:: What you should do ::
Repeat every line of the data exactly, but not the pictures.
Top of Material provided
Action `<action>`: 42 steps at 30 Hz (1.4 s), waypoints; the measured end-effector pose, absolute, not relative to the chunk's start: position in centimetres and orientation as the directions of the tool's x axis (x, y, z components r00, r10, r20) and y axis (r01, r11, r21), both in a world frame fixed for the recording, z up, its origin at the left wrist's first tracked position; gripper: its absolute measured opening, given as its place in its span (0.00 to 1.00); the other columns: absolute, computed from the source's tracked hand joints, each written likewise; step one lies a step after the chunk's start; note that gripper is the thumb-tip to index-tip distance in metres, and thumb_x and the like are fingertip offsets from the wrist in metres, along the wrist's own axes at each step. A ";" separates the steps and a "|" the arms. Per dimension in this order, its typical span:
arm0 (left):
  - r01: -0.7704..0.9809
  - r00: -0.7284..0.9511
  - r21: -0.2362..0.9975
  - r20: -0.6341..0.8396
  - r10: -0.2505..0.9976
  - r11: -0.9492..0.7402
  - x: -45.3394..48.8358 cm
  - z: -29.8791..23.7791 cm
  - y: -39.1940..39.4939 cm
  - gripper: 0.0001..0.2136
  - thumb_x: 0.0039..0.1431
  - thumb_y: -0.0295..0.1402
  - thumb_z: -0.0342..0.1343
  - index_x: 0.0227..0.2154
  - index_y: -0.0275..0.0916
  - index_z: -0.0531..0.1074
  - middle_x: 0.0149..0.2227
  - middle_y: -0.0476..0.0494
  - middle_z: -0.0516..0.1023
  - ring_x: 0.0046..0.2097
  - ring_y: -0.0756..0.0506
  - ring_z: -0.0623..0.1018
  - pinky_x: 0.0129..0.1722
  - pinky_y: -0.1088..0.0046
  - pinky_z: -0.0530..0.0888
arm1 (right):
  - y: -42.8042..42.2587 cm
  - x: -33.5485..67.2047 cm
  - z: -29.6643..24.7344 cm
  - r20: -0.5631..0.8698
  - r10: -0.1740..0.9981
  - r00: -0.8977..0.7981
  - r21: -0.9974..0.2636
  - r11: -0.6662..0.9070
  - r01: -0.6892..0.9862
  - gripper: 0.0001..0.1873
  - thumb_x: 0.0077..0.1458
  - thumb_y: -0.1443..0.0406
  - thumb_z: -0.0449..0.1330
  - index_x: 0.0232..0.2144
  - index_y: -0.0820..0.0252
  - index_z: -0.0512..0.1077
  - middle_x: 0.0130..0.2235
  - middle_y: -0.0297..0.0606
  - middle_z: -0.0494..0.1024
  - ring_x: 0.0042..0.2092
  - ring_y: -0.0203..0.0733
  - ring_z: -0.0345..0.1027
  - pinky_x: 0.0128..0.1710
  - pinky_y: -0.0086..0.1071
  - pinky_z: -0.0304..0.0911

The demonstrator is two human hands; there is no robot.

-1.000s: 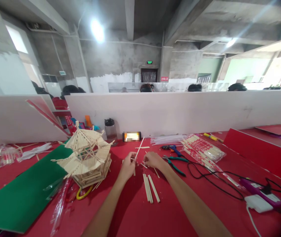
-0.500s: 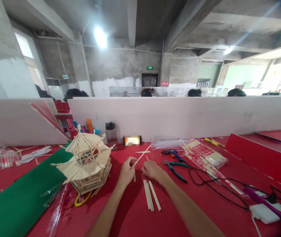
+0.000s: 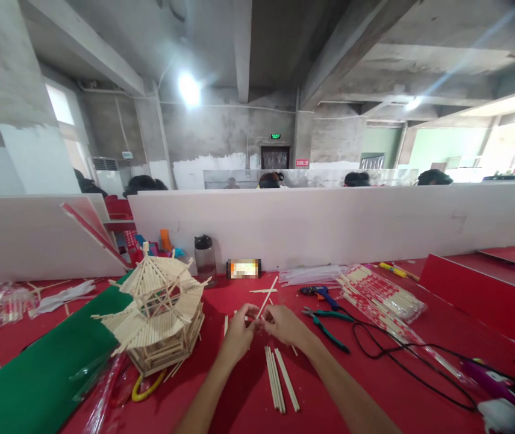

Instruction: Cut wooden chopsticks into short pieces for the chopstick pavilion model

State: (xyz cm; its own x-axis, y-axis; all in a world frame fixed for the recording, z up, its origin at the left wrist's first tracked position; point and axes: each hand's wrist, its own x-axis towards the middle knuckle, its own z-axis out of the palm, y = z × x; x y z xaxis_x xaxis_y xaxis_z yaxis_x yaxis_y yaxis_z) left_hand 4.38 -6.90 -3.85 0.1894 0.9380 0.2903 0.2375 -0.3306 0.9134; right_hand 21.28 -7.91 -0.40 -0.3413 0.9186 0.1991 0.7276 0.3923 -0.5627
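My left hand (image 3: 239,331) and my right hand (image 3: 282,323) meet over the red table (image 3: 388,392), both pinched on one thin wooden stick (image 3: 268,296) that slants up and to the right. Just below the hands lie a few loose sticks (image 3: 279,378) side by side. A pagoda model built of sticks (image 3: 158,313) stands to the left of my left hand, partly on a green sheet (image 3: 40,380).
Green-handled pliers (image 3: 327,325) and a blue-handled tool (image 3: 318,292) lie right of my hands, with packs of chopsticks (image 3: 381,295) and a black cable (image 3: 402,361) beyond. A bottle (image 3: 205,254) and phone (image 3: 243,268) stand by the white partition (image 3: 352,223). People sit behind it.
My two hands have drawn closer together on the stick. The view has tilted upward, so the table and everything on it sits lower in the frame.
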 end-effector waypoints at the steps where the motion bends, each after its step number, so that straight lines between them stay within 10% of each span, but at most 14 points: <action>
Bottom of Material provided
:: Answer space ::
Action `<action>`: 42 steps at 30 Hz (1.4 s), waypoints; the measured end-effector pose, absolute, not relative to the chunk's start: position in centimetres and orientation as the directions of the tool's x axis (x, y, z components r00, r10, r20) and y axis (r01, r11, r21), both in a world frame fixed for the recording, z up, its origin at the left wrist's first tracked position; gripper: its absolute measured opening, given as its place in its span (0.00 to 1.00); the other columns: absolute, computed from the source's tracked hand joints, each written likewise; step one lies a step after the chunk's start; note that gripper is the thumb-tip to index-tip distance in metres, and thumb_x and the like are fingertip offsets from the wrist in metres, along the wrist's own axes at each step. A ";" separates the steps and a "|" the arms. Per dimension in this order, its typical span:
arm0 (left):
  - r01: -0.7704..0.9809
  - r00: -0.7284..0.9511
  - r21: -0.2362..0.9975
  - r20: -0.6341..0.8396
  - r10: -0.2505..0.9976
  - r11: -0.9492..0.7402
  - x: -45.3394..48.8358 cm
  - z: -29.8791..23.7791 cm
  - y: -39.1940..39.4939 cm
  - gripper: 0.0001..0.2136
  - thumb_x: 0.0039..0.1431
  - thumb_y: -0.0295..0.1402
  - thumb_z: -0.0342..0.1343
  - index_x: 0.0227..0.2154
  - index_y: -0.0275..0.0916
  - index_z: -0.0531..0.1074
  - middle_x: 0.0149..0.2227
  - middle_y: -0.0476..0.0494
  - middle_z: -0.0516..0.1023
  - ring_x: 0.0046..0.2097
  - ring_y: -0.0756..0.0506
  - ring_z: -0.0623..0.1018
  - pinky_x: 0.0129..0.1722
  - pinky_y: -0.1088..0.0046
  - pinky_z: -0.0530..0.0888
arm1 (right):
  - y: -42.8042..42.2587 cm
  - x: -33.5485..67.2047 cm
  - z: -29.6643..24.7344 cm
  - r20: -0.5631..0.8698
  - r10: -0.1740..0.9981
  - r00: -0.8977..0.7981
  - r21: -0.9974..0.2636
  - r11: -0.6662..0.9070
  - r01: -0.6892..0.9862
  - gripper: 0.0001..0.1873
  - thumb_x: 0.0077..0.1458
  - thumb_y: -0.1443..0.0406
  - thumb_z: -0.0449..0.1330
  - index_x: 0.0232..0.2144
  - index_y: -0.0820..0.0252
  - index_z: -0.0512..0.1077
  - middle_x: 0.0130..0.2235
  - middle_y: -0.0297..0.0606
  - middle_z: -0.0494..0.1024
  - ring_x: 0.0042..0.2092
  - ring_y: -0.0203..0.0733
  - ring_z: -0.0345..0.1027
  - pinky_x: 0.0128..0.1710
  - pinky_y: -0.0086..0.1071
  - pinky_z: -0.0304..0.0911

The demonstrator is two human hands; there is no robot.

-1.000s: 
-0.500s: 
+0.000s: 

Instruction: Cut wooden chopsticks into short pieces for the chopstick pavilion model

State: (xyz cm; its own x-axis, y-axis; all in a world frame fixed for the recording, z up, its origin at the left wrist's first tracked position; point and axes: each hand's wrist, its own x-axis towards the middle knuckle, its own z-axis out of the palm, y = z × x; x y z xaxis_x xaxis_y xaxis_z yaxis_x yaxis_y yaxis_z) left_hand 4.38 -6.90 -3.85 0.1894 0.9380 0.2903 0.2375 -0.3306 0.9134; right_hand 21.28 -7.91 -0.40 -0.3413 0.9186 0.1991 0.7276 0.3923 -0.5627
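My left hand (image 3: 239,331) and my right hand (image 3: 282,323) meet over the red table (image 3: 388,392), both pinched on one thin wooden stick (image 3: 268,296) that slants up and to the right. Just below the hands lie a few loose sticks (image 3: 279,378) side by side. A pagoda model built of sticks (image 3: 158,313) stands to the left of my left hand, partly on a green sheet (image 3: 40,380).
Green-handled pliers (image 3: 327,325) and a blue-handled tool (image 3: 318,292) lie right of my hands, with packs of chopsticks (image 3: 381,295) and a black cable (image 3: 402,361) beyond. A bottle (image 3: 205,254) and phone (image 3: 243,268) stand by the white partition (image 3: 352,223). People sit behind it.
My two hands have drawn closer together on the stick. The view has tilted upward, so the table and everything on it sits lower in the frame.
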 end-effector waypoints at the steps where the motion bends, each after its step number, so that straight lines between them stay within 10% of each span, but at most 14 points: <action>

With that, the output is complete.